Action item -
Nothing should be left out: repeat all the data exactly.

Excerpted records -
• • • • •
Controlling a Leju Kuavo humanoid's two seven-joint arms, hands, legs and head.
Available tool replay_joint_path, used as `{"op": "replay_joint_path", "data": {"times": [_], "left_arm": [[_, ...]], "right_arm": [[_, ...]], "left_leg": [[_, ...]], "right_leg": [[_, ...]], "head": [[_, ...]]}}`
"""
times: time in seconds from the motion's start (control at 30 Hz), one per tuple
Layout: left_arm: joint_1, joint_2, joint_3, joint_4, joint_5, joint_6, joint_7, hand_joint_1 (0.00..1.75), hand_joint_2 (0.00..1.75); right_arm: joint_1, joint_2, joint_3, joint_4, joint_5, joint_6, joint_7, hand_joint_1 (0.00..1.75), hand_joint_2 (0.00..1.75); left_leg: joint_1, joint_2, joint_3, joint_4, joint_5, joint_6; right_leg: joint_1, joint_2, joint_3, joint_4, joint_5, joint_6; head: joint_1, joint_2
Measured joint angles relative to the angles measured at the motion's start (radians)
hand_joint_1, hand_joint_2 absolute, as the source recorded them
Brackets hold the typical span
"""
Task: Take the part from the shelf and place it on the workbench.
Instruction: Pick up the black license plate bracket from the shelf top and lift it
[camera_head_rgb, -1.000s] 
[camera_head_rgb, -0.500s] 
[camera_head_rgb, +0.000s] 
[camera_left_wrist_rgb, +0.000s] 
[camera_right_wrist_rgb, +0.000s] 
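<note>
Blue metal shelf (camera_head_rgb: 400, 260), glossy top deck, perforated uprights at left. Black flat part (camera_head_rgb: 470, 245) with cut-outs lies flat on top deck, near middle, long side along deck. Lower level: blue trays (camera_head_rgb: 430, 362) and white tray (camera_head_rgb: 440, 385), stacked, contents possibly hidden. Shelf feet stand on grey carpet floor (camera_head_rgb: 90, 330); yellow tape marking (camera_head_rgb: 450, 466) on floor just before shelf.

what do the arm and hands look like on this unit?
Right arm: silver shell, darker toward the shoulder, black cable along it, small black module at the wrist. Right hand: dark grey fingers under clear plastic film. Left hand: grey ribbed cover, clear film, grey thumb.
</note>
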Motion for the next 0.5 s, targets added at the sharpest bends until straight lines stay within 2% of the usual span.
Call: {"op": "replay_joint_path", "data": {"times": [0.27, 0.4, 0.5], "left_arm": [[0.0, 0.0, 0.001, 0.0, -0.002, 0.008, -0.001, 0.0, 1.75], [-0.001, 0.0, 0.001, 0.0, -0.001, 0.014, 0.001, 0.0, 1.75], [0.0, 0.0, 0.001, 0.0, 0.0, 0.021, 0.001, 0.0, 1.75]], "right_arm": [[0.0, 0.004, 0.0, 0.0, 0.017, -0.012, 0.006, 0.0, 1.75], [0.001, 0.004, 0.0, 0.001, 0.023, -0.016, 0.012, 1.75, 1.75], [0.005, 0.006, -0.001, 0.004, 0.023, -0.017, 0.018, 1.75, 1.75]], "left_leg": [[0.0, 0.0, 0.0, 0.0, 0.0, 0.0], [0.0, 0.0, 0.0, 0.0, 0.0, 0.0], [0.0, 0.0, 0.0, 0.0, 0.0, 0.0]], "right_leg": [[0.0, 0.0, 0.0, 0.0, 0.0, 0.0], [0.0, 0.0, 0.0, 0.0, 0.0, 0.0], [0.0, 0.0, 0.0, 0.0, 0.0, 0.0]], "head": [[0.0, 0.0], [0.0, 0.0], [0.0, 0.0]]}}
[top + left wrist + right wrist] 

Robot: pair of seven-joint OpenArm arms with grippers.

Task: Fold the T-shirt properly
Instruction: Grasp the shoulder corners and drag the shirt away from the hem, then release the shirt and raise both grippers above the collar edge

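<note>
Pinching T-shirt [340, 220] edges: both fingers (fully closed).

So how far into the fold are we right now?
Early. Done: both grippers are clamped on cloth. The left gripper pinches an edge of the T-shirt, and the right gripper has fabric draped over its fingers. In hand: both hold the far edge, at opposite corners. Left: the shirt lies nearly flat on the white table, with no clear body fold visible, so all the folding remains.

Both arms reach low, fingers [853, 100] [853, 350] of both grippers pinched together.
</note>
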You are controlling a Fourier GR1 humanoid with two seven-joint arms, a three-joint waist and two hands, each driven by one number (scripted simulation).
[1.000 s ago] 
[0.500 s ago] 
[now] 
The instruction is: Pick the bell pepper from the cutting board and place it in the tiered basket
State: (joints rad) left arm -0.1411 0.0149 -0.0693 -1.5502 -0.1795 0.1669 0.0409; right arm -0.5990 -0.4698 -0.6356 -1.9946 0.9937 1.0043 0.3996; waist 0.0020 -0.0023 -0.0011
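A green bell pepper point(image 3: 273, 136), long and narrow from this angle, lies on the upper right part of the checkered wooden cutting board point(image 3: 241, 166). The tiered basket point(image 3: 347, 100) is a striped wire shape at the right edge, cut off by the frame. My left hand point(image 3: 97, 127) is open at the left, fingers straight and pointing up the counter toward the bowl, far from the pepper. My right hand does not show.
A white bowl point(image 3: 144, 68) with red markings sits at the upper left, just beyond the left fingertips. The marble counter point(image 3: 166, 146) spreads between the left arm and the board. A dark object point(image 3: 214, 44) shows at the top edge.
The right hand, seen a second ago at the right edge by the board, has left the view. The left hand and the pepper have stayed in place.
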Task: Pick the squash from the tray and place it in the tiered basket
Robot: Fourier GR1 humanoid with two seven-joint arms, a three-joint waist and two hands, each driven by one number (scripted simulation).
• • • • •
Task response -
Controlling a Leju Kuavo humanoid's two seven-joint arms, hands, legs and head.
Available tool replay_joint_path, used as `{"op": "replay_joint_path", "data": {"times": [_], "left_arm": [[_, ...]], "right_arm": [[_, ...]], "left_leg": [[_, ...]], "right_leg": [[_, ...]], "head": [[_, ...]]}}`
"""
times: time in seconds from the motion's start (control at 30 Hz), one per tuple
Layout: left_arm: joint_1, joint_2, joint_3, joint_4, joint_5, joint_6, joint_7, hand_joint_1 (0.00..1.75), hand_joint_2 (0.00..1.75); right_arm: joint_1, joint_2, joint_3, joint_4, joint_5, joint_6, joint_7, hand_joint_1 (0.00..1.75), hand_joint_2 (0.00..1.75); left_leg: joint_1, joint_2, joint_3, joint_4, joint_5, joint_6; right_leg: joint_1, joint_2, joint_3, joint_4, joint_5, joint_6; head: joint_1, joint_2
Measured joint angles relative to the angles measured at the motion's start (radians)
hand_joint_1, hand_joint_2 absolute, as the source recorded them
Brackets hold the typical span
"""
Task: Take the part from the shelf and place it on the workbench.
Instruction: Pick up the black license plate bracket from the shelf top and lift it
[camera_head_rgb, -1.000s] 
[camera_head_rgb, -0.500s] 
[camera_head_rgb, +0.000s] 
[camera_left_wrist_rgb, +0.000s] 
[camera_right_wrist_rgb, +0.000s] 
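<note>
Blue metal shelf (camera_head_rgb: 400, 260), glossy top deck, perforated uprights at left. Black flat part (camera_head_rgb: 470, 245) with cut-outs lies flat on top deck, near middle, long side along deck. Lower level: blue trays (camera_head_rgb: 430, 362) and white tray (camera_head_rgb: 440, 385), stacked, contents possibly hidden. Shelf feet stand on grey carpet floor (camera_head_rgb: 90, 330); yellow tape marking (camera_head_rgb: 450, 466) on floor just before shelf.

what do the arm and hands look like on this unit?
Right arm: silver shell, darker toward the shoulder, black cable along it, small black module at the wrist. Right hand: dark grey fingers under clear plastic film. Left hand: grey ribbed cover, clear film, grey thumb.
</note>
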Motion for the next 0.5 s, targets added at the sharpest bends until straight lines stay within 2% of the usual span.
Call: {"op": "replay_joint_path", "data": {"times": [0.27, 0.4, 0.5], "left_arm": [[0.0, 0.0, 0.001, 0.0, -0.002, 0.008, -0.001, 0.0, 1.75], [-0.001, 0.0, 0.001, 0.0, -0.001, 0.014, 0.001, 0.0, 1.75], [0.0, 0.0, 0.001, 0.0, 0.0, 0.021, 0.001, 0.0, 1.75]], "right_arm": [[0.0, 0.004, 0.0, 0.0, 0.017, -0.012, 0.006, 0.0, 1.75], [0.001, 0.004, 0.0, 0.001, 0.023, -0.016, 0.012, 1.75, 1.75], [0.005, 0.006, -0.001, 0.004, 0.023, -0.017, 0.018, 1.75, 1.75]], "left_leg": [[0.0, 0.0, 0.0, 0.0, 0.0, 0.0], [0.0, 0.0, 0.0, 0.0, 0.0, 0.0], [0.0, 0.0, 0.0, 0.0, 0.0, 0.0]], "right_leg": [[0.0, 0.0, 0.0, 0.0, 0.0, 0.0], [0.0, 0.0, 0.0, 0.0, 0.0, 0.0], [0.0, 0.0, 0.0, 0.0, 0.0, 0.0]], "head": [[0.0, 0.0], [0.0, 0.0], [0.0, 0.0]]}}
[top + left wrist + right wrist] 

Robot: pair of seven-joint OpenArm arms with grippers.

Task: Fold the T-shirt properly
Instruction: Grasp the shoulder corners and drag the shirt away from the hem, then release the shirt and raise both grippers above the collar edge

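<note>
Pinching T-shirt [340, 220] edges: both fingers (fully closed).

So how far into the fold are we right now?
Early. Done: both grippers are clamped on cloth. The left gripper pinches an edge of the T-shirt, and the right gripper has fabric draped over its fingers. In hand: both hold the far edge, at opposite corners. Left: the shirt lies nearly flat on the white table, with no clear body fold visible, so all the folding remains.

Both arms reach low, fingers [853, 100] [853, 350] of both grippers pinched together.
</note>
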You are controlling a Fourier GR1 humanoid with two seven-joint arms, a three-joint waist and two hands, each driven by one number (scripted simulation).
[1.000 s ago] 
[0.500 s ago] 
[now] 
The instruction is: Pick the bell pepper from the cutting board and place it in the tiered basket
State: (joints rad) left arm -0.1411 0.0149 -0.0693 -1.5502 -0.1795 0.1669 0.0409; right arm -0.5990 -0.4698 -0.6356 -1.9946 0.9937 1.0043 0.3996; waist 0.0020 -0.0023 -0.0011
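A green bell pepper point(image 3: 273, 136), long and narrow from this angle, lies on the upper right part of the checkered wooden cutting board point(image 3: 241, 166). The tiered basket point(image 3: 347, 100) is a striped wire shape at the right edge, cut off by the frame. My left hand point(image 3: 97, 127) is open at the left, fingers straight and pointing up the counter toward the bowl, far from the pepper. My right hand does not show.
A white bowl point(image 3: 144, 68) with red markings sits at the upper left, just beyond the left fingertips. The marble counter point(image 3: 166, 146) spreads between the left arm and the board. A dark object point(image 3: 214, 44) shows at the top edge.
The right hand, seen a second ago at the right edge by the board, has left the view. The left hand and the pepper have stayed in place.
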Task: Pick the squash from the tray and place it in the tiered basket
Robot: Fourier GR1 humanoid with two seven-joint arms, a three-joint waist and two hands, each driven by one number (scripted simulation).

The requested output has been given in full.